Die Kommunen, auch die Stadt Siegen, müssen endlich anfangen, gegen diese Art der Kommunalfinanzierung und Mittelzuweisung durch Land und Bund ernsthaften Widerstand zu leisten, und Sie, meine Damen und Herren der hier im Rat vertretenen Parteien, die im Land und im Bund in den jeweiligen Regierungen sitzen, lassen Sie ihren hehren Worten des Klagens über diese Politik ihrer Regierungen endlich Taten des Widerstands in ihren Parteien folgen.

Es braucht eine grundlegende Politikwende in unserem Land, um das Kaputtsparen und den Ausverkauf der kommunalen Selbstverwaltung und der sozialen Grundversorgung zu stoppen.
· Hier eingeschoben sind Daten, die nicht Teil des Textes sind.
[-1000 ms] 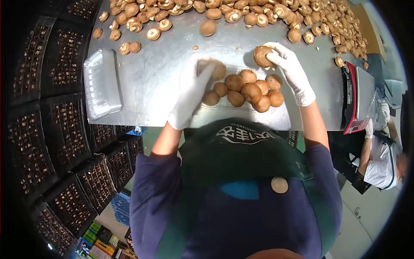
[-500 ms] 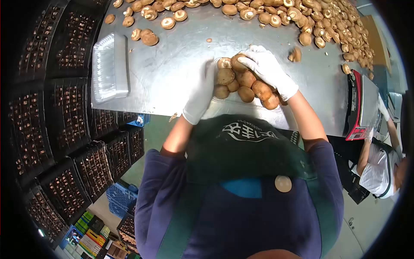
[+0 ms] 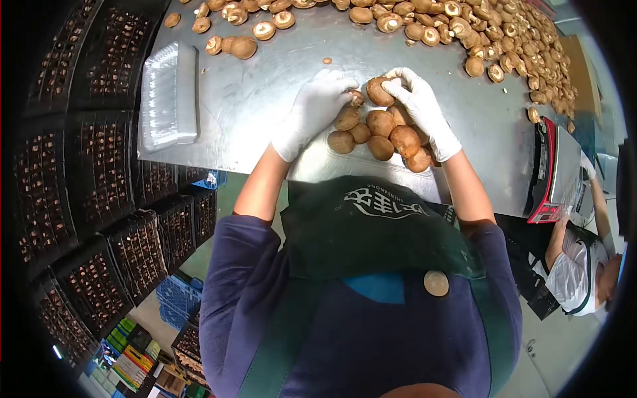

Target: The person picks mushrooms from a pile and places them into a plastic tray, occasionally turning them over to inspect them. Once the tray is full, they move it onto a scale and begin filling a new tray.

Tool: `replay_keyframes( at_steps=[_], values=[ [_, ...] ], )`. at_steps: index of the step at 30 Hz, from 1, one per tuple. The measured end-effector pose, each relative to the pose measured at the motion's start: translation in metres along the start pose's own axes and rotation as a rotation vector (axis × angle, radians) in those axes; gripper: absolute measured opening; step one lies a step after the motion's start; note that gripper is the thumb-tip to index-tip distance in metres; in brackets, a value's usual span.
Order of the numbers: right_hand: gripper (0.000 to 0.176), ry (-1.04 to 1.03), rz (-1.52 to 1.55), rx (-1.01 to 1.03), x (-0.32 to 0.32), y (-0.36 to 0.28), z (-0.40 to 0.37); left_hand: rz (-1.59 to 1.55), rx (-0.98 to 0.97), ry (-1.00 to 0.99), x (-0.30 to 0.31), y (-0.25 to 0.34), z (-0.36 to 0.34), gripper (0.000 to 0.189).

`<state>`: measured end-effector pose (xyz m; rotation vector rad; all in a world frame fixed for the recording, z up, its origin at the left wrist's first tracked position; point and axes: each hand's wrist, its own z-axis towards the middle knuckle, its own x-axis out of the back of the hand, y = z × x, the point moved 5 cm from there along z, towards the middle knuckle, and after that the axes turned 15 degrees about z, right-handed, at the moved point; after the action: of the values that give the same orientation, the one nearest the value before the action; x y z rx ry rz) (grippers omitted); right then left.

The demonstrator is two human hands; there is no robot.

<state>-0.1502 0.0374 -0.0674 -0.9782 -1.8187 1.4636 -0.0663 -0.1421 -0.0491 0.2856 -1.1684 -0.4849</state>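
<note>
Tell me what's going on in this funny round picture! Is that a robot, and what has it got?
No robot here, just a person wearing white gloves. A camera on their head looks forward and down, so you see their own arms and apron.

On the shiny metal table, a big pile of mushrooms lies along the far side. A clear plastic tray sits at the left, and a red-and-silver machine at the right. Beyond it is another person.

The right hand holds a brown mushroom. The left hand touches another mushroom, but I can't tell how firmly. More mushrooms are bunched between the hands.
</note>
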Motion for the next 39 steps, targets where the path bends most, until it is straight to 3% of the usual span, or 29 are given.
replay_keyframes(
  at_steps=[5, 8, 10, 13, 15, 18, 20, 23, 24, 26, 27, 29, 30, 32, 34, 36, 37, 38, 39],
  values=[
    [0.031, -0.043, -0.003, -0.029, -0.006, 0.001, 0.0, 0.078, -0.067, -0.196, 0.001, 0.006, 0.004, 0.017],
    [0.029, -0.038, -0.04, 0.082, -0.001, 0.001, 0.003, 0.032, 0.031, -0.002, 0.001, -0.002, 0.001, 0.019],
    [0.028, -0.067, -0.014, 0.008, -0.008, -0.014, 0.0, -0.09, 0.071, 0.043, 0.004, -0.009, 0.001, 0.019],
    [0.031, -0.126, 0.021, -0.001, -0.017, -0.012, 0.006, -0.589, 0.687, 0.217, 0.014, -0.036, -0.022, 0.025],
    [0.037, -0.289, -0.535, 0.239, -0.032, -0.022, 0.007, -0.515, 0.698, 0.223, 0.031, -0.033, -0.032, 0.027],
    [0.028, -0.339, -0.667, 0.254, -0.044, -0.022, 0.006, -0.51, 0.729, 0.218, 0.033, -0.038, -0.046, 0.032],
    [0.032, -0.348, -0.491, 0.204, -0.034, -0.017, 0.004, -0.545, 0.709, 0.215, 0.039, -0.028, -0.05, 0.033],
    [0.04, -0.291, -0.616, 0.582, -0.029, -0.055, -0.012, -0.767, 0.646, 0.236, 0.055, 0.01, -0.038, 0.033],
    [0.04, -0.286, -0.614, 0.577, -0.031, -0.074, -0.025, -0.813, 0.619, 0.22, 0.053, 0.02, -0.035, 0.032],
    [0.042, -0.195, -0.111, -0.053, -0.025, -0.079, -0.051, -0.86, 0.573, 0.026, 0.029, 0.044, -0.036, 0.036],
    [0.045, -0.245, 0.07, -0.247, -0.024, -0.073, -0.067, -0.685, 0.369, 0.069, 0.029, 0.065, -0.03, 0.04],
    [0.047, -0.163, 0.087, -0.168, -0.006, -0.071, -0.096, -0.474, 0.045, 0.07, 0.029, 0.098, -0.021, 0.047],
    [0.048, -0.098, 0.094, -0.088, 0.009, -0.073, -0.113, -0.578, 0.005, 0.006, 0.032, 0.103, -0.017, 0.041],
    [0.052, -0.259, -0.318, -0.06, 0.055, -0.072, -0.157, -0.588, 0.213, -0.067, 0.023, 0.08, -0.026, 0.037],
    [0.052, -0.418, -0.558, -0.405, 0.093, -0.06, -0.214, -0.739, 0.531, 0.005, 0.034, 0.05, -0.035, 0.029],
    [0.049, -0.288, -0.946, -0.324, 0.107, -0.056, -0.249, 0.007, 0.351, 0.107, 0.032, 0.007, -0.051, 0.021],
    [0.05, -0.17, -0.961, -0.299, 0.112, -0.05, -0.257, -0.107, 0.527, -0.045, 0.019, -0.018, -0.063, 0.019],
    [0.042, -0.021, -0.775, -0.379, 0.121, -0.036, -0.261, -0.204, 0.7, -0.202, 0.006, -0.033, -0.073, 0.018],
    [0.037, 0.106, -0.576, -0.415, 0.124, -0.023, -0.255, -0.205, 0.674, -0.22, -0.003, -0.034, -0.073, 0.018]
  ],
)
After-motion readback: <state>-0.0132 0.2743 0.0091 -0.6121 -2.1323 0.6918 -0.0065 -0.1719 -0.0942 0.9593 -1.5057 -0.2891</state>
Das Herumdoktern an den Symptomen einer grundlegend falschen kommunalen Finanzierungsstruktur wird nichts bringen.Die Betrachtung der Entwicklung der letzten Jahre, deshalb mein Rückgriff auf meine Haushaltsrede von 2013, beweist das.

Die Jamaika-Koalition wird trotz des Wissens um diese Tatsachen den vorliegenden HH-Entwurf 2015 nach der Vogel Strauß-Methode durchwinken, setzend auf das Prinzip Hoffnung, das es vielleicht irgendwann mal besser wird, und im weiteren Verlauf scheibchenweise mit Gebührenanhebungen, Steuerhebesatz –Veränderungen, Personaleinsparungen zu Lasten des Bürgerservice, Schwimmbadschließungen wenn sich die Aufregungen gelegt haben und vielem mehr zu Lasten der Bürger versuchen,  dem Ziel der Haushaltskonsolidierung bis 2022 näher zu kommen.

Bringen wird das alles angesichts der realen Zahlen und Vorraussetzungen nichts.

Aber der Sozialabbau und Abbau der kommunalen Strukturen wird deutlich sichtbar und greifbar werden.Das kann nicht Ziel unserer Politik sein.